• What is expected: Go through each line of the records below and count those with the word "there"; give only the total.

--------------------------------

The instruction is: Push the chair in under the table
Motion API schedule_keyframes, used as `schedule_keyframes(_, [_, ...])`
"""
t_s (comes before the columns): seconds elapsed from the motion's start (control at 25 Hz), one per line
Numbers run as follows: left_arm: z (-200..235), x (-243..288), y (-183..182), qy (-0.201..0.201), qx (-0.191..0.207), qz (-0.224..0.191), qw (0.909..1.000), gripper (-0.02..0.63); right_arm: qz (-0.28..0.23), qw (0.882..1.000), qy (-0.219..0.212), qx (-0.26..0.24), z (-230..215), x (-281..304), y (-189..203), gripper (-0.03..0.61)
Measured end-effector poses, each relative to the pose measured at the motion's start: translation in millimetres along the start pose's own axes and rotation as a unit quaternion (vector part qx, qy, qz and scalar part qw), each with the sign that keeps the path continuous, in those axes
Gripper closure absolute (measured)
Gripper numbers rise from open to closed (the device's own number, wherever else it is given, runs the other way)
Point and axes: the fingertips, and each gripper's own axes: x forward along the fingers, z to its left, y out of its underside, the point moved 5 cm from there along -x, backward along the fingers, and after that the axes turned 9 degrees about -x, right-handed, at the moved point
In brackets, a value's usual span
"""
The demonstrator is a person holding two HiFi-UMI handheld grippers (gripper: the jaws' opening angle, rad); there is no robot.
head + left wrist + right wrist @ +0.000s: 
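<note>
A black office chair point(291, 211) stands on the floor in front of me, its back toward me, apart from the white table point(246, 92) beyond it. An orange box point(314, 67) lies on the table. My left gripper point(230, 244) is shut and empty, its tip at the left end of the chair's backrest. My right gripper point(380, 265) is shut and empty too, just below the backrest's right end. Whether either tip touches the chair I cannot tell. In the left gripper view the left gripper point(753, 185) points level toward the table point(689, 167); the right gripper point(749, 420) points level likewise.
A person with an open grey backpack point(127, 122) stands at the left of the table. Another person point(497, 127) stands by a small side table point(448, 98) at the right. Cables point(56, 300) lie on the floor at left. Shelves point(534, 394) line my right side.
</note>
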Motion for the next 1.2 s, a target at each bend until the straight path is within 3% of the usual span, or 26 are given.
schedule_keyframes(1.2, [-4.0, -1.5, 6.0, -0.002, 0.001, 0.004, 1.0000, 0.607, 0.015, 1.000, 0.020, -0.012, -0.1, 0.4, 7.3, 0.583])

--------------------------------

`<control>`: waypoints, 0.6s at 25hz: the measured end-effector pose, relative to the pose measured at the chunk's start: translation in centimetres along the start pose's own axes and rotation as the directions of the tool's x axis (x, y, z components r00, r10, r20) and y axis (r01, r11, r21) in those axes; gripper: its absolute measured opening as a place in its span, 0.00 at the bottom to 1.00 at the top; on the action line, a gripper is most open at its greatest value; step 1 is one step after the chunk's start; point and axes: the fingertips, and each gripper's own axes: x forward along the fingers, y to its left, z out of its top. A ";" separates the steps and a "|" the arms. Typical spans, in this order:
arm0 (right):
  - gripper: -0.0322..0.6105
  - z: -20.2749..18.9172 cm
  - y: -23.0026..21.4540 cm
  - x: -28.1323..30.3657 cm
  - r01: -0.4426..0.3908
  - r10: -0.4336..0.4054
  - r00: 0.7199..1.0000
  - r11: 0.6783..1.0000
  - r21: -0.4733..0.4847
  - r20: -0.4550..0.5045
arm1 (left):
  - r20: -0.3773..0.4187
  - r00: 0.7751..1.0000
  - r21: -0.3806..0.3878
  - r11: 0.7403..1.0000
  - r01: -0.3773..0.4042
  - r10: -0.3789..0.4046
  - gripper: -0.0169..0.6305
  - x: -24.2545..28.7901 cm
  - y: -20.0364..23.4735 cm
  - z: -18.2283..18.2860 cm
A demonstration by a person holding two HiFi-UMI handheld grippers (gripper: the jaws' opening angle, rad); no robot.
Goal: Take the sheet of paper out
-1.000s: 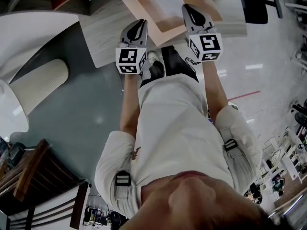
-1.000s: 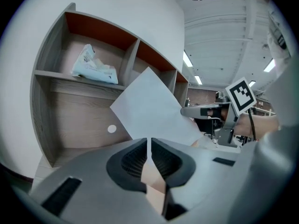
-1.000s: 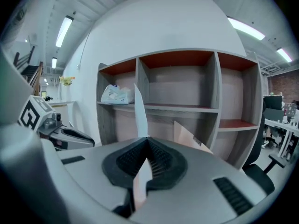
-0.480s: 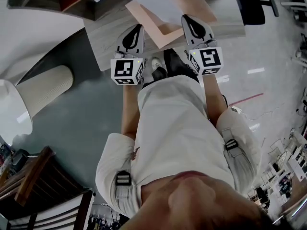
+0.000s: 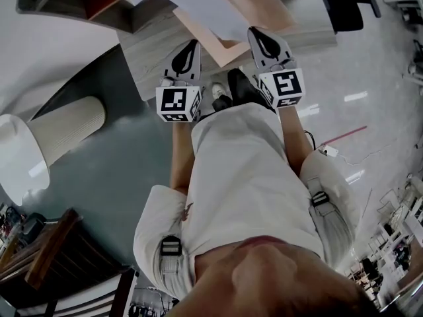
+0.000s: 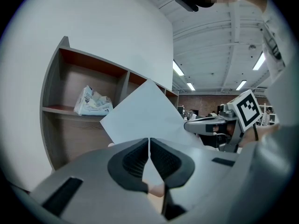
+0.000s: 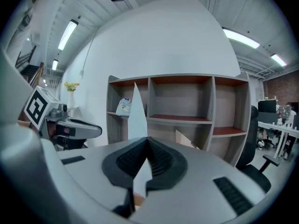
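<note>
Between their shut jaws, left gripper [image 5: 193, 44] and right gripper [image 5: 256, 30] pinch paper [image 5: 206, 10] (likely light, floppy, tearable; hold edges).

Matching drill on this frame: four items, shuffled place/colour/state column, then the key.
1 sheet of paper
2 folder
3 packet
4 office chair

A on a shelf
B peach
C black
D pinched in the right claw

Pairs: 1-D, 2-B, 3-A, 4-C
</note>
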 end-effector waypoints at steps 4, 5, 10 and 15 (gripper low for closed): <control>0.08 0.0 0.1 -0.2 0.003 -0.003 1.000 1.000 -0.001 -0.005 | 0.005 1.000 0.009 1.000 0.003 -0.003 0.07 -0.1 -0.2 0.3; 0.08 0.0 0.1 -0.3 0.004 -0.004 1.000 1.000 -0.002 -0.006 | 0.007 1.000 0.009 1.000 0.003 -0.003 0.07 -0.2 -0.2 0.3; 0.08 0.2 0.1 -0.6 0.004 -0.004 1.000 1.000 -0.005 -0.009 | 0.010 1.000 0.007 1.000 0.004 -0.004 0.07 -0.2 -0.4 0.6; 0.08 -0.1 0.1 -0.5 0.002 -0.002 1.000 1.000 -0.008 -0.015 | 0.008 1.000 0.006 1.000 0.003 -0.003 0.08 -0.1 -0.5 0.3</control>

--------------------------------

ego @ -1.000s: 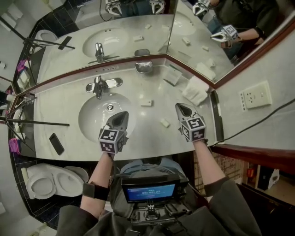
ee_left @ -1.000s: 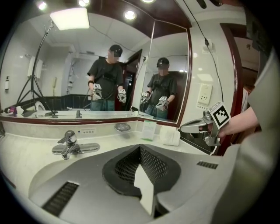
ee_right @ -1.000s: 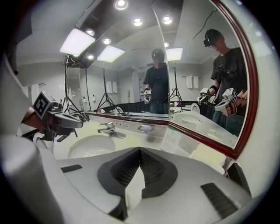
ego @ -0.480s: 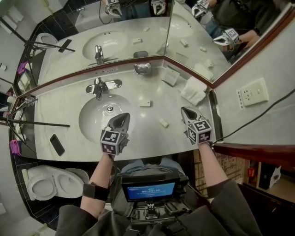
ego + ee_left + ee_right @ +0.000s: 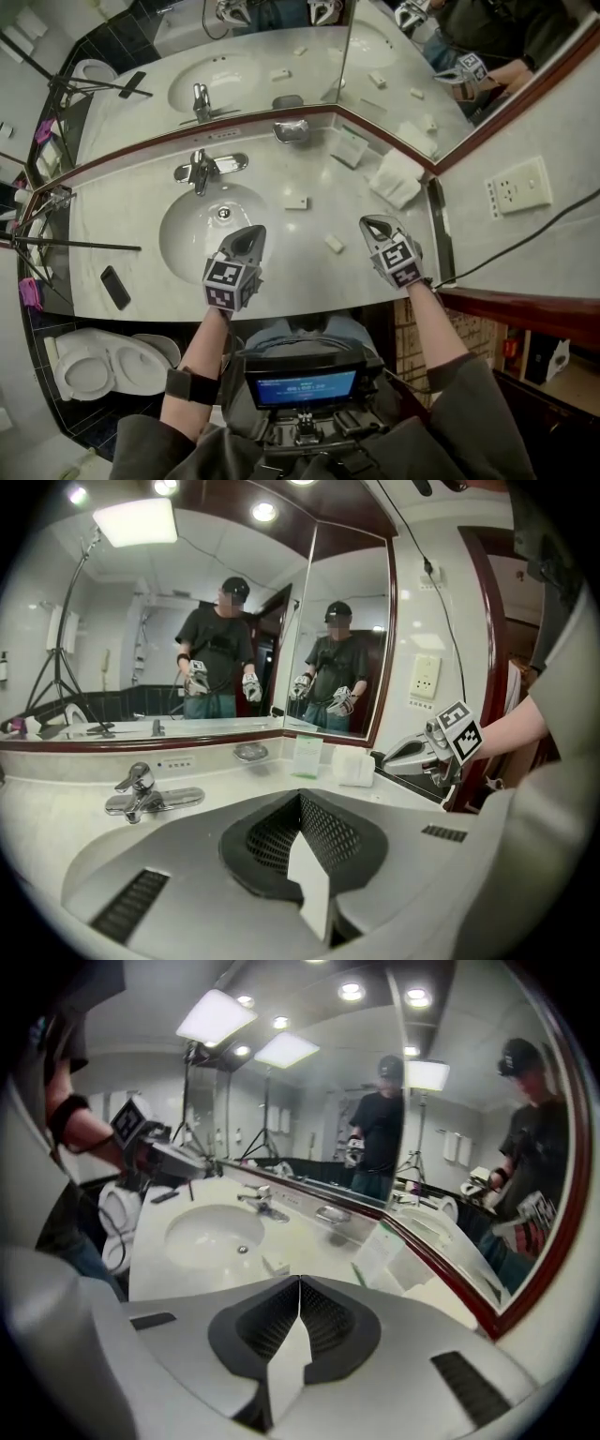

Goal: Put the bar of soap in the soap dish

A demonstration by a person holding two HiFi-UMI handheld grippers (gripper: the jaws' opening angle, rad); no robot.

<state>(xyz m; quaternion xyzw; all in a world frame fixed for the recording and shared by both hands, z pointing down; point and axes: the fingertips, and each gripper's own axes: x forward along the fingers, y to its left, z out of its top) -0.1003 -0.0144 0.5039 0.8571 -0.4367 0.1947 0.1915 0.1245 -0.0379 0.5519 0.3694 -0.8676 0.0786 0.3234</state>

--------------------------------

• Final answer: 2